■ **Task to carry out**: Print only the lines below from the one with "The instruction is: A" to the one with "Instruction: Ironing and", both included, exactly as they stand. Leave pictures out.

■ **Records supplied**:
--- START ---

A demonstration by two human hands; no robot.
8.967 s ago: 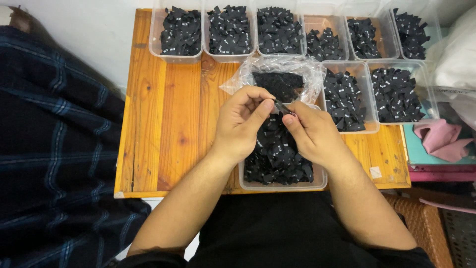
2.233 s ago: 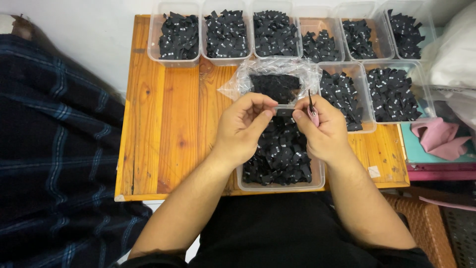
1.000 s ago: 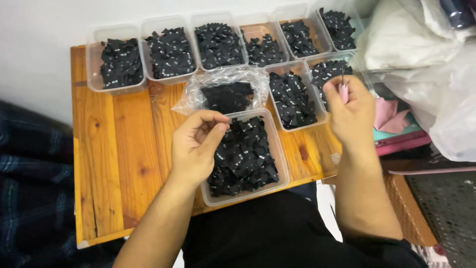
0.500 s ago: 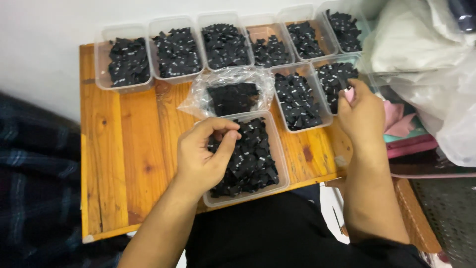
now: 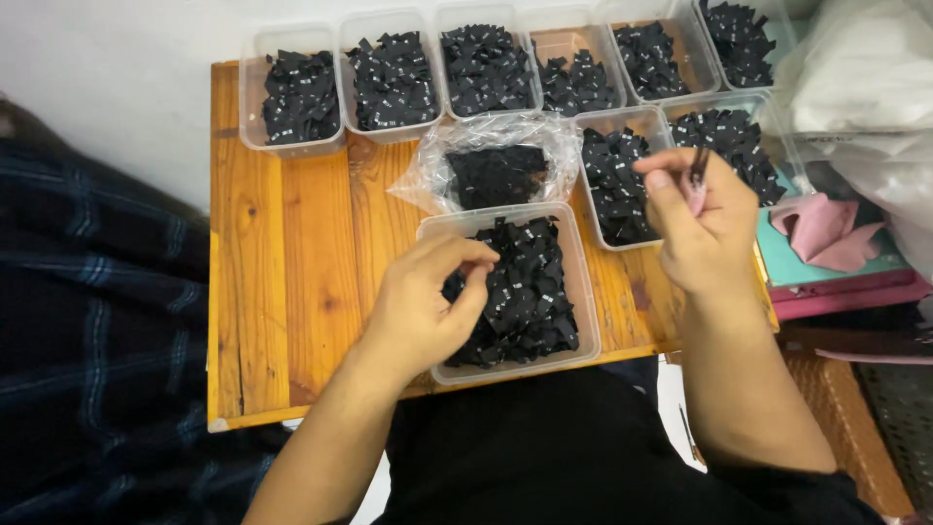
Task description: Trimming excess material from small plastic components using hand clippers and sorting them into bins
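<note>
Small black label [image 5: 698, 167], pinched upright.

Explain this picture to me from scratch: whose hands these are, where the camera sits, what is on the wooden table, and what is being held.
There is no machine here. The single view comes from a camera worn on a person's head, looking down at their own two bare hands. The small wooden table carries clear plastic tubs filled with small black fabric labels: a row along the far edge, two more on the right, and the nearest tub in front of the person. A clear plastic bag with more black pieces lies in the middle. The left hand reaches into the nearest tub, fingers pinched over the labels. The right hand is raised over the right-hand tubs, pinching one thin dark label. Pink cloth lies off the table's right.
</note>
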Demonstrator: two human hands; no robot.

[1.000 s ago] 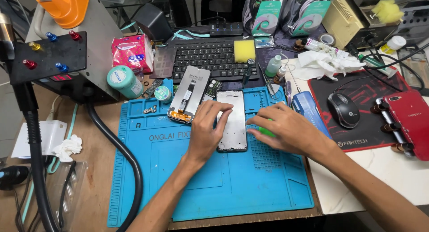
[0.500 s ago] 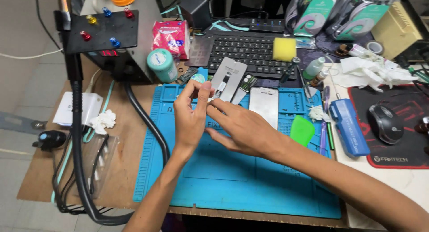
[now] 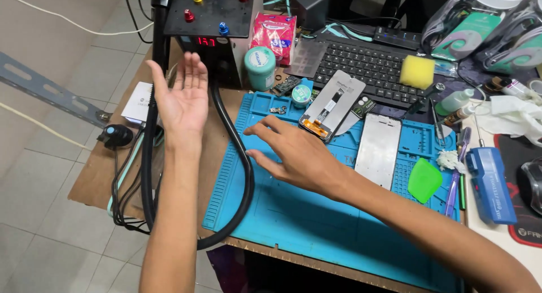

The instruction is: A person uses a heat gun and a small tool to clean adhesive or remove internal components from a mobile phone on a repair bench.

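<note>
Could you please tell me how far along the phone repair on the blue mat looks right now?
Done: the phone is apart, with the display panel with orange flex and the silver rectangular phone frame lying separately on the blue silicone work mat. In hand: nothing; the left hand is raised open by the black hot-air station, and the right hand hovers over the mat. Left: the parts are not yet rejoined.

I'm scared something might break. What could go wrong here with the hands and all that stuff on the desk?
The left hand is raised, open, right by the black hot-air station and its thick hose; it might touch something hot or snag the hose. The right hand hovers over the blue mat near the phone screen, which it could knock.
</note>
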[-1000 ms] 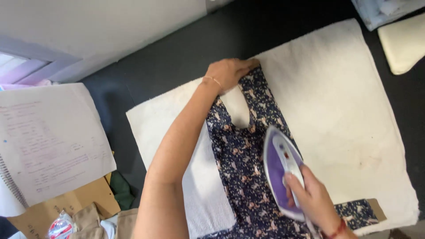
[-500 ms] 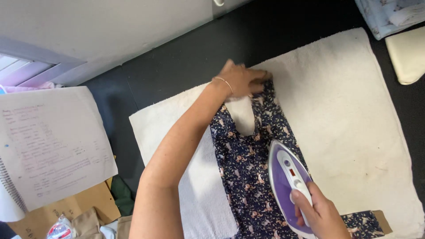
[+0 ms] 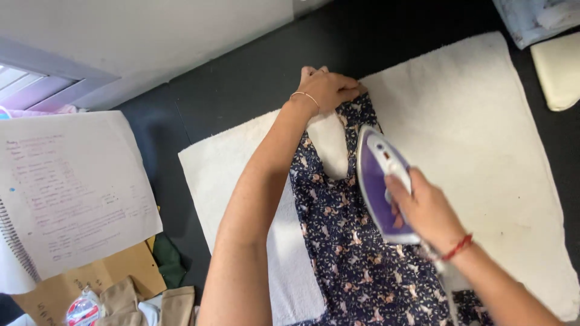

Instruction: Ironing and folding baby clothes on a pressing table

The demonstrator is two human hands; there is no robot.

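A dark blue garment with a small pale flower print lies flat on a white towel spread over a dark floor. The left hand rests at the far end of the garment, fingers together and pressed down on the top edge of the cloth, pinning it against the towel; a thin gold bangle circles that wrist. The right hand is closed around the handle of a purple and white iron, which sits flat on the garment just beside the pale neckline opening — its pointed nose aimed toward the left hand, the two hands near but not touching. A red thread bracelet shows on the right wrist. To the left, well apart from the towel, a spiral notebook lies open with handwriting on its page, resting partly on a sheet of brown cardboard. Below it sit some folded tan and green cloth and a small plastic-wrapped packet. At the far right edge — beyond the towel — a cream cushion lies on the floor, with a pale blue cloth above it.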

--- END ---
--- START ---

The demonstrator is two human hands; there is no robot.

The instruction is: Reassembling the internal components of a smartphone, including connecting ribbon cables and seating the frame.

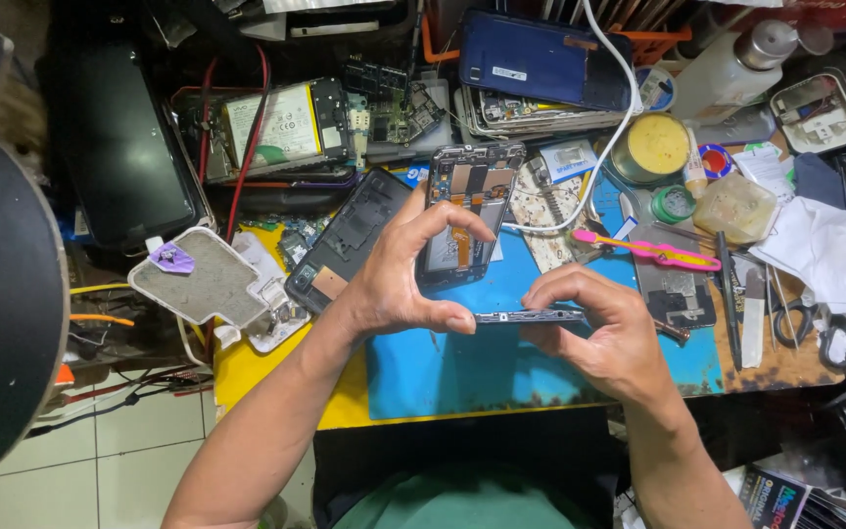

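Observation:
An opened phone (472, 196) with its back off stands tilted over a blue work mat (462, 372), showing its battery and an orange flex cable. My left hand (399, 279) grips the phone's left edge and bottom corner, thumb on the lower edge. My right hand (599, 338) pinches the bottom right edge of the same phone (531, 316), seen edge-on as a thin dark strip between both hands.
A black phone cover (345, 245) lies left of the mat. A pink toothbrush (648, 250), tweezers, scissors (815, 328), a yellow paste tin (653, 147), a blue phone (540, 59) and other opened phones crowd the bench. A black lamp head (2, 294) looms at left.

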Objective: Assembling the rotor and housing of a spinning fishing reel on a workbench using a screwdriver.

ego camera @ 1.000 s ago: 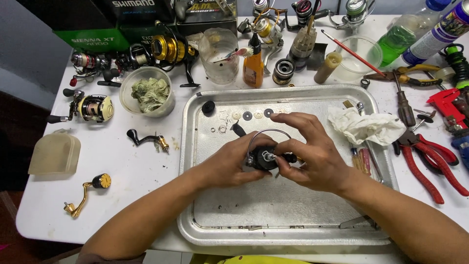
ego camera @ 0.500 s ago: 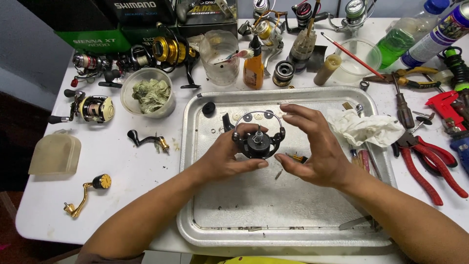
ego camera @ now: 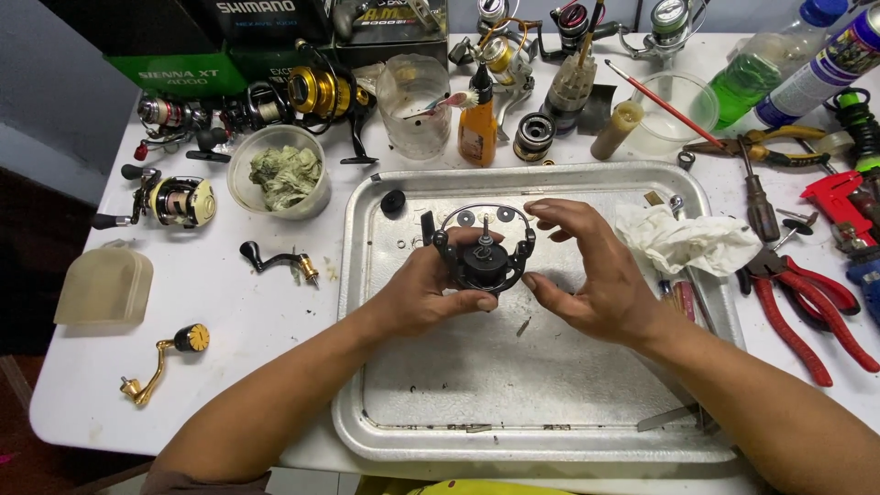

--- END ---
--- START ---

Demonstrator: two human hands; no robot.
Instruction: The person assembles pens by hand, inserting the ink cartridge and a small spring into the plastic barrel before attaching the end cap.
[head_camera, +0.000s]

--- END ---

■ **Exercise answer**:
The instruction is: A person uses a heat gun and a small tool to clean adhesive or remove internal components from a mobile phone on a repair bench.

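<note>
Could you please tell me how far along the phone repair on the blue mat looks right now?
Done: the phone is apart, with the display panel with orange flex and the silver rectangular phone frame lying separately on the blue silicone work mat. In hand: nothing; the left hand is raised open by the black hot-air station, and the right hand hovers over the mat. Left: the parts are not yet rejoined.

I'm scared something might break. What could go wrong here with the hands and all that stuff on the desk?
The left hand is raised, open, right by the black hot-air station and its thick hose; it might touch something hot or snag the hose. The right hand hovers over the blue mat near the phone screen, which it could knock.
</note>
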[-1000 ms] 
[-500 ms] 
[+0 ms] 

Instruction: Ironing and folding baby clothes on a pressing table

There's no more to the output.